Fernando Correia

Crónica

Fernando Correia

A HISTÓRIA DOS VELHOS SEM HISTÓRIA

Agora já não presta. Passou o prazo de validade. As rugas são valas abertas pelas dores da vida e pelo sofrimento obrigado, para que outros fossem felizes.
A pele ficou engelhada, como se fosse papel inútil que nem para embrulho serve. Podia ser pergaminho, porque ao menos teria a ver com história. E podia o amarelecido pelo tempo ser cor de vida, honra e felicidade de quem foi capaz de a viver com a dignidade da génese. Mas não. O corpo passa a ter a forma de fardo pesado e inútil, espécie de embrulho de pesadelos para os que se obrigam a cumprir os mínimos que a sociedade impõe.
E os fardos abandonam-se.
Os lares são, por isso, depósitos de almas envelhecidas e de corpos tisnados por mágoas e ventos e tempestades do coração.
E são, também, um arquivo consentido de “gente que já não presta” e, muitas vezes, são os familiares mais chegados a aliviar o estorvo.
Porquê?
Porque para além da falta de respeito se convencionou que apenas se pode ser útil à sociedade até determinada idade (pouco depois dos sessenta anos) quando a esperança de vida aumentou significativamente e cada vez há mais gente idosa válida, capaz, inteligente e sabedora que é deitada fora, qual desperdício de vida.
De longe, de terras do Oriente e da sabedoria de África vem o sinal correcto, transformado em luz de alerta para a humanidade. Os velhos são os sábios, os respeitados, os conselheiros, os experientes. Os que devem ser sempre ouvidos para o desfazer das dúvidas e para a orientação proveniente do conhecimento e da longevidade.
Estamos a chegar a uma quadra convencional de fraternidade e respeito. É uma época de reflexão, altamente recomendada por determinadas orientações religiosas. E mesmo levando em conta a ambiguidade dos festejos, vale a pena aproveitar o ensejo para alertar as boas almas para esta incoerência da vida que é o menosprezo dos sábios e o refutar da capacidade humanística dos mais sabedores.
E os velhos morrem. E os velhos não importam. E os velhos são fardos. E os velhos são pesadelos. E os velhos são marginalizados.
E tu que és filho e que devias ter a honestidade genética e sensorial de respeitar o teu pai és o primeiro a ajudá-lo a subir a montanha e a dar-lhe, como última mortalha para enrolar o corpo gélido, uma manta que descobriste por acaso no fundo da arca das recordações.
Talvez não tivesses percebido, mas na hora do derradeiro adeus, o teu pai ainda soube entregar-te nas mãos a última lição da sua vida.

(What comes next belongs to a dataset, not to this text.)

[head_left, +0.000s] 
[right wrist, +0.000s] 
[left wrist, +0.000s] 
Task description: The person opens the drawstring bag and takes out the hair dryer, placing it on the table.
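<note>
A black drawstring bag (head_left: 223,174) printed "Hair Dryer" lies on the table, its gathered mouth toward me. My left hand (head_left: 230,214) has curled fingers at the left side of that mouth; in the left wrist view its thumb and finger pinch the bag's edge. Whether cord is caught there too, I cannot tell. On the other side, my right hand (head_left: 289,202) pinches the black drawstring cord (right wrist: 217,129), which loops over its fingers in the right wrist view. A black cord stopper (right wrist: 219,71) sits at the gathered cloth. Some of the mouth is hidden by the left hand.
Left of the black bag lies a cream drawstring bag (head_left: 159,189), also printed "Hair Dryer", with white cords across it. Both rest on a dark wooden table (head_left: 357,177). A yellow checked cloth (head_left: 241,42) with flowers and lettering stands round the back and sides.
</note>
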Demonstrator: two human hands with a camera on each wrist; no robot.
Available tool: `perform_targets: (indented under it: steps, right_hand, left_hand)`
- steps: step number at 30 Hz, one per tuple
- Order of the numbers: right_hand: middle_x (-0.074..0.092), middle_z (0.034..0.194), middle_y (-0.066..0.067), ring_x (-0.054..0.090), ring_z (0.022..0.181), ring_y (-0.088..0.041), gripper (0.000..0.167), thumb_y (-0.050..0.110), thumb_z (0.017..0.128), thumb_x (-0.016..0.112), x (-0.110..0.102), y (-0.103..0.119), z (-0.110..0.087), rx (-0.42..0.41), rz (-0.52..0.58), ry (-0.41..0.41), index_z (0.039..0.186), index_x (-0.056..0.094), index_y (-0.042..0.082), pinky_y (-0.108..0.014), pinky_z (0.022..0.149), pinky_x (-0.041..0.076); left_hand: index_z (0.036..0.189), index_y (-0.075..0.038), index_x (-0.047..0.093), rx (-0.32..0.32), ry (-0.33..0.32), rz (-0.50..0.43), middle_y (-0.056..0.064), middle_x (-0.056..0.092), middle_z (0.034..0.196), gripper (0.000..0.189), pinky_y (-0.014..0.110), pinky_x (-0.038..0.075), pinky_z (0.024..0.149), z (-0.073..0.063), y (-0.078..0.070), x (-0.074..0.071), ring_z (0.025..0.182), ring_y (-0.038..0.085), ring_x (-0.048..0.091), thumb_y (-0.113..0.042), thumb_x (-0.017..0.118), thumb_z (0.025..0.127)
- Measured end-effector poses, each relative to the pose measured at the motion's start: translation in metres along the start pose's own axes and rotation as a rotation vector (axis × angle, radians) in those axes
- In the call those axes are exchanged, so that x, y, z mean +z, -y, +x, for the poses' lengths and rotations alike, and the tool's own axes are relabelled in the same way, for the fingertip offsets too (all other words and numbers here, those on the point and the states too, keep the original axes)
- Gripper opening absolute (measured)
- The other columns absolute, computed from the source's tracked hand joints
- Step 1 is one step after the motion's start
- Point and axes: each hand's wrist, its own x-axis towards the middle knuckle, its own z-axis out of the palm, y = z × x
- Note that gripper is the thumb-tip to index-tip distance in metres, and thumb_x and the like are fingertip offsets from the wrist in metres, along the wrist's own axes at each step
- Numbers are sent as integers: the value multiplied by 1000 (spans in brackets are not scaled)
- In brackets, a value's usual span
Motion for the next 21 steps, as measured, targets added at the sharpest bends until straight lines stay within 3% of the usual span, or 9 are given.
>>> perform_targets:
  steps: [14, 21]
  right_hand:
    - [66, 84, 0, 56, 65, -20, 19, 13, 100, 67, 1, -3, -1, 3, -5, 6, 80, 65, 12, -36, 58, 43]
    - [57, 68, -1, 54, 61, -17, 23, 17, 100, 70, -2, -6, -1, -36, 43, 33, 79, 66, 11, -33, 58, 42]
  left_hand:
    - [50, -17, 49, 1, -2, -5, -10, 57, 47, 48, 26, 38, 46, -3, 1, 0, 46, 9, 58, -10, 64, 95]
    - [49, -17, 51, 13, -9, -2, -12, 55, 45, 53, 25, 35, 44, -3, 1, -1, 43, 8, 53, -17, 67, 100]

Rasgou a manta ao meio, embrulhou- se em metade e deu-te a outra metade dizendo: – “Toma, meu filho! Fica com ela até ao dia em que o teu filho te fizer o mesmo e subir contigo a montanha do adeus eterno. Pode ser que ele se esqueça de levar a manta para te cobrires e, se assim acontecer, terás esta para aguardares a hora da tua morte sem sofreres o frio do abandono”.
Mesmo pegando numa história da História, o que sobra é algo que se deve definir como respeito e como acto de solidariedade e de amor.
Quando as pessoas entenderem o significado de ser Velho e medirem o tempo pelo respeito que a idade merece e significa teremos uma sociedade mais justa, mais perfeita, mais adulta e onde os afectos crescem como flores.